Design and implementation of the galvanometer scanning system for reflectance confocal and stimulated Raman scattering microscopy

Fangyu Wang1,2,3,4, Yuhao Yuan4, Qiang Sun1, Ming Dai1, Li Ai5,6, and Fake Lu4,*

Author Affiliations

  • 1Changchun Institute of Optics, Fine Mechanics and Physics, Chinese Academy of Sciences, Changchun 130033, China
  • 2University of Chinese Academy of Sciences, Beijing 100049, China
  • 3Jilin Yataizhongke Medical Equipment Engineering Technology Research Institute Holding Co., Ltd., Changchun 130000, China
  • 4Department of Biomedical Engineering, Binghamton University, State University of New York, Binghamton, NY 13902, USA
  • 5Jilin Provincial Key Laboratory of Photoelectric Equipment and Instrument Advanced Manufacture Technology, Changchun 130033, China
  • 6Changchun UP Optotech Holding Co., Ltd., Changchun 130033, China

Abstract

We report on two strategies to design and implement the galvanometer-based laser-scanning mechanisms for the realization of reflectance confocal microscopy (RCM) and stimulated Raman scattering (SRS) microscopy systems. The RCM system uses a resonant galvanometer scanner driven by a home-built field-programmable gate array circuit with a novel dual-trigger mode and a home-built high-speed data acquisition card.

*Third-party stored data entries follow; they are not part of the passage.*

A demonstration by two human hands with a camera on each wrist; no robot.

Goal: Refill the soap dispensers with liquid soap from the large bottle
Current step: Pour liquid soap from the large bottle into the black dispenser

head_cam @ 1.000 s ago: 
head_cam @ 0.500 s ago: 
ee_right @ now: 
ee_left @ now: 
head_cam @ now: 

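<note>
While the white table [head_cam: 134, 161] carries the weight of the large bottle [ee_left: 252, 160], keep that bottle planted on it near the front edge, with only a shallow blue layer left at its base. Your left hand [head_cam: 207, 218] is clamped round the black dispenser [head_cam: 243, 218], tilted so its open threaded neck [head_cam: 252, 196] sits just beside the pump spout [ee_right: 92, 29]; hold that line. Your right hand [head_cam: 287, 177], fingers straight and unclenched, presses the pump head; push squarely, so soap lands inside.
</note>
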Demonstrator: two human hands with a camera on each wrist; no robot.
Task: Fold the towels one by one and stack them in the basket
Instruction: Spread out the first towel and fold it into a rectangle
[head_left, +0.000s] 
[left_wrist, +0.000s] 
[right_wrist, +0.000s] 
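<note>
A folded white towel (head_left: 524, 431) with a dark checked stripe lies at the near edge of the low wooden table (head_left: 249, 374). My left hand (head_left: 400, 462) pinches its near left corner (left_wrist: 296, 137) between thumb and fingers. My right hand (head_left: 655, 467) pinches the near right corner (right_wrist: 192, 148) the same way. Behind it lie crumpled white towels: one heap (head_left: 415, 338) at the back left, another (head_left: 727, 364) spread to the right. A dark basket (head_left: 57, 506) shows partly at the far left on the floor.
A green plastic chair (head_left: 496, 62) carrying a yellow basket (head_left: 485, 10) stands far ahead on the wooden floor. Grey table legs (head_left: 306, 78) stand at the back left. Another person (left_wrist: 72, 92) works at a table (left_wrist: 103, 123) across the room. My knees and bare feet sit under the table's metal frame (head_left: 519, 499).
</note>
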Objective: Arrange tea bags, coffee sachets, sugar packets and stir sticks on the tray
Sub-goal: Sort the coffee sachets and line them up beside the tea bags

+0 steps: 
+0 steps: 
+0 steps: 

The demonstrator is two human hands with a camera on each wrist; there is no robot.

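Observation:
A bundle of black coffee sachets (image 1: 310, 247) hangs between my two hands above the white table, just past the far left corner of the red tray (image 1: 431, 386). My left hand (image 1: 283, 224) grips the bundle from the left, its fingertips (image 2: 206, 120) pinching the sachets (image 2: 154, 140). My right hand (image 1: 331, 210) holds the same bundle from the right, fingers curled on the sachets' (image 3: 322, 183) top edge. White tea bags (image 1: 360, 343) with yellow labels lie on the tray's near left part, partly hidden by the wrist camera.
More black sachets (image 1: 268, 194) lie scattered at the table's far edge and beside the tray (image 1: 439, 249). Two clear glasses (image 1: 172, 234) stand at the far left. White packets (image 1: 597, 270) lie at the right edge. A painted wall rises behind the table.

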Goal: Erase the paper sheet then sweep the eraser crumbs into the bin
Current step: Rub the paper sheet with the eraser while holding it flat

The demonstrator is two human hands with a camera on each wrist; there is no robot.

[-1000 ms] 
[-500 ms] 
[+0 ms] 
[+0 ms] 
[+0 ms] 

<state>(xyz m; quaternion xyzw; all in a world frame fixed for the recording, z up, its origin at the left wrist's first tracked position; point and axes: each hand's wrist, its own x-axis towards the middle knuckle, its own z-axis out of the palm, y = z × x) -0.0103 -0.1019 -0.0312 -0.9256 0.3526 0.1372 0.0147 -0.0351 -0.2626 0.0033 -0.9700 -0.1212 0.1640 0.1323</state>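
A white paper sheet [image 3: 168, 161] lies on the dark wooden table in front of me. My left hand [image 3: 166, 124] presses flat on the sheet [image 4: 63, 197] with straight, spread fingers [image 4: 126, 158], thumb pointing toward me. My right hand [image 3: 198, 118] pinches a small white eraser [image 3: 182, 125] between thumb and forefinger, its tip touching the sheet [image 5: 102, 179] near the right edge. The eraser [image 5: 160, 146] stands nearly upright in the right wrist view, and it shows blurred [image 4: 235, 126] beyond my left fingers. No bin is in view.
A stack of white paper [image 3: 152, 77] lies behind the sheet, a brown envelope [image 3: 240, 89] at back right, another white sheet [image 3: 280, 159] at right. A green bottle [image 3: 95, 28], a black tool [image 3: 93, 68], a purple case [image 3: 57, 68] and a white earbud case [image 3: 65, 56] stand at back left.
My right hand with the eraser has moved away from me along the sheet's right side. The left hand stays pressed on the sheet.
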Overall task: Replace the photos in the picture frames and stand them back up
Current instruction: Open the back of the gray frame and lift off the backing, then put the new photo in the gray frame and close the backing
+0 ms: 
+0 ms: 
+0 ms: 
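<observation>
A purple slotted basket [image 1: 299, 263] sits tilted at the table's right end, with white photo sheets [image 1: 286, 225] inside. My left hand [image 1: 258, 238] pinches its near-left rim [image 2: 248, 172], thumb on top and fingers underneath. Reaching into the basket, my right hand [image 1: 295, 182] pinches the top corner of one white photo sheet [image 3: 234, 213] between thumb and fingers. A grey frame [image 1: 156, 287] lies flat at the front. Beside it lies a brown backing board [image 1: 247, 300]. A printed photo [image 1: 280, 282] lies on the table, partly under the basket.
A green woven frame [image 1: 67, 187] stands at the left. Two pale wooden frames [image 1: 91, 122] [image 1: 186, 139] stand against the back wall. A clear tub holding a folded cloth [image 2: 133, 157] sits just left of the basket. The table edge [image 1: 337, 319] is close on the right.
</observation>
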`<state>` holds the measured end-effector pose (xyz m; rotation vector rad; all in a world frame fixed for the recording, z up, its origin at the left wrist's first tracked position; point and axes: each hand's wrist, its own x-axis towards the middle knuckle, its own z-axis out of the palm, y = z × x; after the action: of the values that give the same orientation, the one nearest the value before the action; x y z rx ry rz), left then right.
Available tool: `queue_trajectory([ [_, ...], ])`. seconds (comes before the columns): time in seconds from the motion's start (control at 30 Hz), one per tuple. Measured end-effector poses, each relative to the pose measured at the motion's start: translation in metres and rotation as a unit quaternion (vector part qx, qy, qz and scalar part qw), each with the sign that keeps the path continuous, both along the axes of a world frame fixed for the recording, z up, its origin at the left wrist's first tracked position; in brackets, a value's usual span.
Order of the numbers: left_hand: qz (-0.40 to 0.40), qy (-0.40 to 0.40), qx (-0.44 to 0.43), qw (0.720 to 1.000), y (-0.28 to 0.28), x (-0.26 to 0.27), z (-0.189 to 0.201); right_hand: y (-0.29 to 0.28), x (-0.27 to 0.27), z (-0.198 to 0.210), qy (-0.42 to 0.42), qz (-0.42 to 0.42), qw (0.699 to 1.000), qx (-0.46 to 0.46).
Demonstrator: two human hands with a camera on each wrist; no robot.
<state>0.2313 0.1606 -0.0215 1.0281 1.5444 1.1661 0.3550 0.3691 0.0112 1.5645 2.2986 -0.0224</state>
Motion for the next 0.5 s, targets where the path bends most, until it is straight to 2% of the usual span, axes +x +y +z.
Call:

The SRS system uses linear galvanometers with commercially available modules. We demonstrate video-rate high-resolution imaging at 11 frames per second of in vivo human skin with the RCM system and label-free biomolecular imaging of cancer cells with the SRS system. A comparison of the two strategies for controlling galvanometer scanners provides scientific and technical reference for future design and commercialization of various laser-scanning microscopes using galvanometers.